Role: Site Reliability Engineer
Location: Germany - Remote
Contract : Permanent
EU Citizens Only
Job Description:
Key responsibilities:
Platform Engineering \& DevOps: Manage Kubernetes and container orchestration, including Helm chart configurations and CI/CD pipelines (Jenkins, ArgoCD). Develop automation scripts (Python, Bash, Go) and deploy Infrastructure-as-Code (IaC) solutions.
Observability, Monitoring \& Visualisation: Maintain Prometheus solutions (scrape configurations, alert rules, PromQL queries), administer Thanos and Grafana.
Elastic Stack Operations \& Log Management: Configure and optimise Elasticsearch clusters, Logstash pipelines, and Kibana dashboards for secure, scalable log processing.
Incident Response, Troubleshooting \& Collaboration: Participate in 24x7 on-call rotations for rapid incident response, troubleshoot platform, data and performance issues, and engage in Major Incident Management (MIM).
Secure Operations \& Compliance: Ensure system operations meet security and data protection requirements, maintain secure documentation, and manage access control policies.
Requirements:
Strong grasp of Linux concepts, preferably in Kubernetes environments.
Solid understanding of networking fundamentals and REST APIs.
Proficiency in Python, Go, or Bash.
Proficiency in Git-based configuration management workflows.
Familiarity with CI/CD tools like Helm, Jenkins, or ArgoCD.

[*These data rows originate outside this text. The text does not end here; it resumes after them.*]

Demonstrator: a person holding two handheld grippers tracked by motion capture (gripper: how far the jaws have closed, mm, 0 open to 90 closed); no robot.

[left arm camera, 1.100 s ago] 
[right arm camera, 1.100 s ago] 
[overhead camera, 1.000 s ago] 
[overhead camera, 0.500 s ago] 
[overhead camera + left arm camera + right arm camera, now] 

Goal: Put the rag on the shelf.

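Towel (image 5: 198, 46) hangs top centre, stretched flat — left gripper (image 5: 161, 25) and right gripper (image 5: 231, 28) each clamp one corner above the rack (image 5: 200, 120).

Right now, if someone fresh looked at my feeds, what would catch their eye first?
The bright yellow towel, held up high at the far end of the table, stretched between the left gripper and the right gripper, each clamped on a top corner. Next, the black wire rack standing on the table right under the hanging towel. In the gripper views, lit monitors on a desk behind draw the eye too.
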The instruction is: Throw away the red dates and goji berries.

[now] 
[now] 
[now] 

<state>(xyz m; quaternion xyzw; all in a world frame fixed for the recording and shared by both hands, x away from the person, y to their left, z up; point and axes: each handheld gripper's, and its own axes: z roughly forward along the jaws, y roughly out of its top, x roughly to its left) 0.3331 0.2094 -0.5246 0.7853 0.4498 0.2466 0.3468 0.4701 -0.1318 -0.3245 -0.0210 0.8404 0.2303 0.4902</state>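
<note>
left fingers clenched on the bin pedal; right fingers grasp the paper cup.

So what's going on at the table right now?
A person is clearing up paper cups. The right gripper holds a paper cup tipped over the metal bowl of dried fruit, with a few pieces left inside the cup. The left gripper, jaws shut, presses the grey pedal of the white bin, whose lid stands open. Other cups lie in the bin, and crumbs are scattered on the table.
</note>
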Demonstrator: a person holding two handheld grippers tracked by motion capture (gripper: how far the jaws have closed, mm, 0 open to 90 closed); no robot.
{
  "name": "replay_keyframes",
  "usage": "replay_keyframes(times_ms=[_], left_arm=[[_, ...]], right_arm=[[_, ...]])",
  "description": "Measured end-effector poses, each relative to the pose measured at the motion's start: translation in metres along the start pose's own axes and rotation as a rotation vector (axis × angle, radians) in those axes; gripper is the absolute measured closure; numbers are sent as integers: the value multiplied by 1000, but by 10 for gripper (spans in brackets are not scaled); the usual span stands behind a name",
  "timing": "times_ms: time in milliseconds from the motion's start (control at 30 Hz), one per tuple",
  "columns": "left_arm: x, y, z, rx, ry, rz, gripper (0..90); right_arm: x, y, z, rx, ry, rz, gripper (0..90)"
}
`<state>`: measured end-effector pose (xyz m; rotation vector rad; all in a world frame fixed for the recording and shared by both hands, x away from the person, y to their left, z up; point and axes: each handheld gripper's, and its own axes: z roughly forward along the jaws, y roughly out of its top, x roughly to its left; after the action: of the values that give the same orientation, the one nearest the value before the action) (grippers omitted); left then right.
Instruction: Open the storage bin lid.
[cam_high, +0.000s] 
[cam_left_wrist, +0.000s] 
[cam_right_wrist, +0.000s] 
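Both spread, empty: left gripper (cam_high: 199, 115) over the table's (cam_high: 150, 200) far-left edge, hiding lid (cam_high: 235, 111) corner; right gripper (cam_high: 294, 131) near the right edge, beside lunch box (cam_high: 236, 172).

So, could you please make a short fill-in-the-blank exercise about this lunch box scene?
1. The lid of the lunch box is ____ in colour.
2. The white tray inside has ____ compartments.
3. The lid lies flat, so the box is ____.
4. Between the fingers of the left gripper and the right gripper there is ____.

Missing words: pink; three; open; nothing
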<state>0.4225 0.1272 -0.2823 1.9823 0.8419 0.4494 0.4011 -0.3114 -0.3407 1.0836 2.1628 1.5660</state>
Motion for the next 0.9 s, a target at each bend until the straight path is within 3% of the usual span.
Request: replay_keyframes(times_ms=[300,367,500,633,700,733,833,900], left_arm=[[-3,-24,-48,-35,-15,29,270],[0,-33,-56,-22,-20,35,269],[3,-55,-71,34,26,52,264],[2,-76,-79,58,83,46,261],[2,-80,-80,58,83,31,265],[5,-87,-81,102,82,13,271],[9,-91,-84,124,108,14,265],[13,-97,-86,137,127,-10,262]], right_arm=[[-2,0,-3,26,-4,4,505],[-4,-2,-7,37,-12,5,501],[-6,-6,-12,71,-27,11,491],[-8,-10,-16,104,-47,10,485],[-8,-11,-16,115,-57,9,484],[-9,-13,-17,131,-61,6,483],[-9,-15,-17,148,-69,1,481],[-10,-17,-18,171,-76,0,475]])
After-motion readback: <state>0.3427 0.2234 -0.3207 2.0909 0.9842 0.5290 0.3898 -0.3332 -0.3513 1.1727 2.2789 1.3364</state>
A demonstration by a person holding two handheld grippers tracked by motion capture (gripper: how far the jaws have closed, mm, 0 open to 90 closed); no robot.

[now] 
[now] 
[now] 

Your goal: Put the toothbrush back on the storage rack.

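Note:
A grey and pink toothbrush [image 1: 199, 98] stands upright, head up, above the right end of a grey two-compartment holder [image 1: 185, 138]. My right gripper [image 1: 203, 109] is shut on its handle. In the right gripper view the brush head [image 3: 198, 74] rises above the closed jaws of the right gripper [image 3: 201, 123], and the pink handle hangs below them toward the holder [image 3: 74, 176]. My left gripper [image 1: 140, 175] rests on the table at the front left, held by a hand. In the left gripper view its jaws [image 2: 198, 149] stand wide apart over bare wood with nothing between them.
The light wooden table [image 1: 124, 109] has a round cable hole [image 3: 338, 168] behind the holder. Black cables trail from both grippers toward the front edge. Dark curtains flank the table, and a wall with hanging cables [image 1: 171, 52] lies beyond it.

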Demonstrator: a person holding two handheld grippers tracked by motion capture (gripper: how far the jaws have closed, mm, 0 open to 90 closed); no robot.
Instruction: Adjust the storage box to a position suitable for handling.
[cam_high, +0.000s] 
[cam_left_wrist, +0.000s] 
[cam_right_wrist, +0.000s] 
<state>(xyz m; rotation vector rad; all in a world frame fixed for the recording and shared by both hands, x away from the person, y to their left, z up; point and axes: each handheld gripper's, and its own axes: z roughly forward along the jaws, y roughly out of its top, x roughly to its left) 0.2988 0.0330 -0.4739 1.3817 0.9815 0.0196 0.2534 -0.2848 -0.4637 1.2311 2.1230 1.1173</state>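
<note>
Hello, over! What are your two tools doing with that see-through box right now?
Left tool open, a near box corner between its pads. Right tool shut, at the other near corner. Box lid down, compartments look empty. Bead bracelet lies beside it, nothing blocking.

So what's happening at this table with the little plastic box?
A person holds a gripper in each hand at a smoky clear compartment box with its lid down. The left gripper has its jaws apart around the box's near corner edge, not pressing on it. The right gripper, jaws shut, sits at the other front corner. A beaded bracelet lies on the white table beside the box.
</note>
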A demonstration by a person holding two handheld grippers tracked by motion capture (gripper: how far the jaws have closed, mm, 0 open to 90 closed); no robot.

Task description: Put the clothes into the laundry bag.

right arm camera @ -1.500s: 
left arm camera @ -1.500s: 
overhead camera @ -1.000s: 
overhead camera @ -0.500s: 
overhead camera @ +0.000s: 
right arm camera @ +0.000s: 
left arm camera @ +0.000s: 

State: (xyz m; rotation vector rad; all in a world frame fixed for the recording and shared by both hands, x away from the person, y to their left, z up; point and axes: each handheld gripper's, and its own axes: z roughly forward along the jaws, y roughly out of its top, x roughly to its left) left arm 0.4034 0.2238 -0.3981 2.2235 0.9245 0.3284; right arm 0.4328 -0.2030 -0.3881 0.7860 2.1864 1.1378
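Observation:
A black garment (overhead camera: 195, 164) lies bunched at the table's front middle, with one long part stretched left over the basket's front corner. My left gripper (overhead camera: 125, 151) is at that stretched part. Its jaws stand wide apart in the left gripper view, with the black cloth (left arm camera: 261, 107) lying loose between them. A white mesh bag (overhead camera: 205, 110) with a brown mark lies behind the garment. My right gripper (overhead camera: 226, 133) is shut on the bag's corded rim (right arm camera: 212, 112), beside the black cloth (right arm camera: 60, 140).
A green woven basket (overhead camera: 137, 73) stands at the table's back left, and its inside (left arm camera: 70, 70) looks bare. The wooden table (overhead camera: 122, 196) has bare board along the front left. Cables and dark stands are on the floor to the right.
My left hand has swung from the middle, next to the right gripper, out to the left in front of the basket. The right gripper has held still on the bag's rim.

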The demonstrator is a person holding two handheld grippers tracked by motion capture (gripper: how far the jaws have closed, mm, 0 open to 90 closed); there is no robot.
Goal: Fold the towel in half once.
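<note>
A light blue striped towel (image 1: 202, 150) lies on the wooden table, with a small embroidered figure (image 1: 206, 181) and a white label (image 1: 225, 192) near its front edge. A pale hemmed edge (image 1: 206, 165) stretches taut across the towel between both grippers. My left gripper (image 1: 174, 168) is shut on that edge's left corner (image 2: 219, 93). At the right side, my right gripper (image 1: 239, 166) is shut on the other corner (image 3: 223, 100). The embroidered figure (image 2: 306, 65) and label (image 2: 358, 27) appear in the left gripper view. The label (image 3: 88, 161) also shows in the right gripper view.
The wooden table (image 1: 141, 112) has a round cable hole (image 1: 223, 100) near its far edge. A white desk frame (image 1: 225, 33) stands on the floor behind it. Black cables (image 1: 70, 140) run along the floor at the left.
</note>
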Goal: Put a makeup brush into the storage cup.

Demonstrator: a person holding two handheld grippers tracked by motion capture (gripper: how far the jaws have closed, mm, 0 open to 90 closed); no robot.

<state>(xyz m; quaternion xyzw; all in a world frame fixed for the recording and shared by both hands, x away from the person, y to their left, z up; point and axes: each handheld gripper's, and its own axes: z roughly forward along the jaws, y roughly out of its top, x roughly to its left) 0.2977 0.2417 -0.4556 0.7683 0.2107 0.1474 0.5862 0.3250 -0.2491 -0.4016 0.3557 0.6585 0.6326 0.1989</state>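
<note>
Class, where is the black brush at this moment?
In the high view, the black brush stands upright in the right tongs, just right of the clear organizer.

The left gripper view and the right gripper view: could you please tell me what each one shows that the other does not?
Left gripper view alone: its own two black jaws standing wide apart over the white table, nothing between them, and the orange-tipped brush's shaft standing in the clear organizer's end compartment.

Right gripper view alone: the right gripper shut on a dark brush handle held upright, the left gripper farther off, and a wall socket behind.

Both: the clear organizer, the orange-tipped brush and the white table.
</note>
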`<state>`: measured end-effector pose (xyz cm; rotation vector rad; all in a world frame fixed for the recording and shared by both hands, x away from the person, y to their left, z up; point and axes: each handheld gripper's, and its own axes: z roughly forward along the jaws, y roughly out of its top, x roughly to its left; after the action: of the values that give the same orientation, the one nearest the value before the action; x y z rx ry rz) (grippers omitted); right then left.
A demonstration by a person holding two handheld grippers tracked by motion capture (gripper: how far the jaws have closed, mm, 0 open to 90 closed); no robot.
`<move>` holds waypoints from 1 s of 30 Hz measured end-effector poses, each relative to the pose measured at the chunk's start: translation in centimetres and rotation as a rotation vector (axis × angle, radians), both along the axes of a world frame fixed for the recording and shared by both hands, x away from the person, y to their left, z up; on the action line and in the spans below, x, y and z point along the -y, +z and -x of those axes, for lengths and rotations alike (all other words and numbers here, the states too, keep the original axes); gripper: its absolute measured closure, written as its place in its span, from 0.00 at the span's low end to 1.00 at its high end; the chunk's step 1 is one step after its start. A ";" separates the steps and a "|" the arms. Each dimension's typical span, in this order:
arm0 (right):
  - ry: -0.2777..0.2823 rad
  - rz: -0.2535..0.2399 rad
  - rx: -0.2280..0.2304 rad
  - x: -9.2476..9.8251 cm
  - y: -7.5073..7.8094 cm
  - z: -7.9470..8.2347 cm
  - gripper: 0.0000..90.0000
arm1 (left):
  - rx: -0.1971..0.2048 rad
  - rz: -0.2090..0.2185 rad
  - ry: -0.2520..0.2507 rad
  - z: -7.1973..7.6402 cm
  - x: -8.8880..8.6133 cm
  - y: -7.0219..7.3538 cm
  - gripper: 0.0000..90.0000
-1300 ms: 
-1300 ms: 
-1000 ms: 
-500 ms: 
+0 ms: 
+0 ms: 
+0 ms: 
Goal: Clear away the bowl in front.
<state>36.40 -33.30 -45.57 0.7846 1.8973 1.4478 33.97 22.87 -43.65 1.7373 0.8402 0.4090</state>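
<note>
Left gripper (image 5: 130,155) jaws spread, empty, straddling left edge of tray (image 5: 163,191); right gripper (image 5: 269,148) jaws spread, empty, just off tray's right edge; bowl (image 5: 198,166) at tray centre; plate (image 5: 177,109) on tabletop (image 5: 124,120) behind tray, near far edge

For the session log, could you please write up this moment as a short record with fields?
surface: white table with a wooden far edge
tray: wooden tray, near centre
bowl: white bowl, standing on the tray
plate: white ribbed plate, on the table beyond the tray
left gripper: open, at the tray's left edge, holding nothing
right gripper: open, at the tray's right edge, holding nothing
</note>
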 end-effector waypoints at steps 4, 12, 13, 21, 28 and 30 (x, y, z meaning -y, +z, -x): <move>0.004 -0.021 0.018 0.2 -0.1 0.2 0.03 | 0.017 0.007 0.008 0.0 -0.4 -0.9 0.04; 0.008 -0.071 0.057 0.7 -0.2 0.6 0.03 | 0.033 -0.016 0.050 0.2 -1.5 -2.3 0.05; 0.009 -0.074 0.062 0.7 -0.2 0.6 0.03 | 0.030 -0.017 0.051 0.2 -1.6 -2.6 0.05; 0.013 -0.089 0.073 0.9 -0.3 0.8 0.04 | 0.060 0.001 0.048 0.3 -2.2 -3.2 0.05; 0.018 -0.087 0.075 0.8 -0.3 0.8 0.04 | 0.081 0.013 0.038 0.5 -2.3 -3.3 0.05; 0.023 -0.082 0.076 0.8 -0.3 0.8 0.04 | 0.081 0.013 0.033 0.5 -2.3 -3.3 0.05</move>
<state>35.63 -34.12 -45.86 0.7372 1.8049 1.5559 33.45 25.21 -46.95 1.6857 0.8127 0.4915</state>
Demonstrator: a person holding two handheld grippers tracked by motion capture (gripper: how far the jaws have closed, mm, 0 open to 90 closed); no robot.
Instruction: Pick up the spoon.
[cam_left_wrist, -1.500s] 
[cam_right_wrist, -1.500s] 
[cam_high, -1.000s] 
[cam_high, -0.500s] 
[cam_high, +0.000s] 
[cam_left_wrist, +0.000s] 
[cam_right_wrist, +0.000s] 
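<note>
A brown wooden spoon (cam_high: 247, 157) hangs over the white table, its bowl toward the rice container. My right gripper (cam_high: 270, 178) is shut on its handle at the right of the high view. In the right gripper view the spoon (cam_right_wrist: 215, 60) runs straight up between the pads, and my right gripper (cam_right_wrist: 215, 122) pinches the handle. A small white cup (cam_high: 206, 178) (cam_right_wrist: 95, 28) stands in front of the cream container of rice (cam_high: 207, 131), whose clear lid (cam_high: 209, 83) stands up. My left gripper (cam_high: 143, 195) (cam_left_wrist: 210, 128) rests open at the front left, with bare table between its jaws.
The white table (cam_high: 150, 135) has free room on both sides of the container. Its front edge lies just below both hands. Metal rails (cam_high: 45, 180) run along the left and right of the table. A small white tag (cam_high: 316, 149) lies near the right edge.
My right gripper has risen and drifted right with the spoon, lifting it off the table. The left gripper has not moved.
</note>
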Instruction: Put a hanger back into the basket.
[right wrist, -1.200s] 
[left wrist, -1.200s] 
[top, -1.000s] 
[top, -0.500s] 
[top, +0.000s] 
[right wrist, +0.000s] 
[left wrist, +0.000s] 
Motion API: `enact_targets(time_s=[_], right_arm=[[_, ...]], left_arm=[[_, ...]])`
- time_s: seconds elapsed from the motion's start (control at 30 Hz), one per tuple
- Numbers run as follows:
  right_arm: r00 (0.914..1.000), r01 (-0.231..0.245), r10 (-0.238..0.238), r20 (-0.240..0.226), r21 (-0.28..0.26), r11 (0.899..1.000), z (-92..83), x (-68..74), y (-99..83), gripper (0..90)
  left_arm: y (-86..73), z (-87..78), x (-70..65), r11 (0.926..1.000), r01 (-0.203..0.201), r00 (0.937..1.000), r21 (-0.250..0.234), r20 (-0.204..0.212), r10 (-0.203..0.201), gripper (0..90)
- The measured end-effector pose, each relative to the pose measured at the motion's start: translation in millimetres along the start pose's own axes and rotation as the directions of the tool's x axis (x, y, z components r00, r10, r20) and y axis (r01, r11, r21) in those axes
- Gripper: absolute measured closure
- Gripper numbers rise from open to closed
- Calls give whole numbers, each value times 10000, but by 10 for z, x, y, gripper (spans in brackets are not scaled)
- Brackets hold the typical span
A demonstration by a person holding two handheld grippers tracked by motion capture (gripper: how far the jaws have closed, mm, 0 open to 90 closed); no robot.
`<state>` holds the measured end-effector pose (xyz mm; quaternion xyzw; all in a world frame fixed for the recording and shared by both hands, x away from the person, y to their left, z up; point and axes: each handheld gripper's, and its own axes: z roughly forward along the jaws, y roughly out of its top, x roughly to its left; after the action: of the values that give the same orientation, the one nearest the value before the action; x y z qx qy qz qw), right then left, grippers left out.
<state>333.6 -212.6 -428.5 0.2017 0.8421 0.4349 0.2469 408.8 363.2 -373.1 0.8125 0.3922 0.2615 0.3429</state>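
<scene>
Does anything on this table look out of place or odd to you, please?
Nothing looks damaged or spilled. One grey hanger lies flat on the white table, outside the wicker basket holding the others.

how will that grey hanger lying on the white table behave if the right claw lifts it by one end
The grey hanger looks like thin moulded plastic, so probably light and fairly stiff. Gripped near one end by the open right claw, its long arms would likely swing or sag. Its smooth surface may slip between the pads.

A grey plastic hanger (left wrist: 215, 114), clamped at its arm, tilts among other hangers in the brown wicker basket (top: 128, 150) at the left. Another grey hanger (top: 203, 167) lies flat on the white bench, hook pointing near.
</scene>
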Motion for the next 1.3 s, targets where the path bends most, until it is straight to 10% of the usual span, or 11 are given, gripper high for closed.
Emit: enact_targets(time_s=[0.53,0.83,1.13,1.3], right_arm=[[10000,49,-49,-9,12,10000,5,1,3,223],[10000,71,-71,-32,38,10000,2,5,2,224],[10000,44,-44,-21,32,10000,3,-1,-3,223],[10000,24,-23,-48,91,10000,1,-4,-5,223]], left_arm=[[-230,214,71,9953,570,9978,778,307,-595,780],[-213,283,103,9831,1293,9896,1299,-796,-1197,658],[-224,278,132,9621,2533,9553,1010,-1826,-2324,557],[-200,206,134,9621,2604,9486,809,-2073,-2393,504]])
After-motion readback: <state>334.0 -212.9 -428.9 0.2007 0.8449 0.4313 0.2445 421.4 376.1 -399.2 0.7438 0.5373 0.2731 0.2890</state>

Experience with Elasticsearch and/or OpenSearch.
Fluent English communication skills.
Willingness to work shift-based 24x7 on-call support, including weekends and holidays.
Must possess Ü2 security clearance or is ready to do it.
Citizenship required: Member state of EU and NATO. No dual citizenship outside these countries.
Must reside in Germany and hold a German labor contract or is ready to relocate to Germany.
Preferred Certifications: Elastic Certified Engineer, LPIC Level 2, Kubernetes Administrator.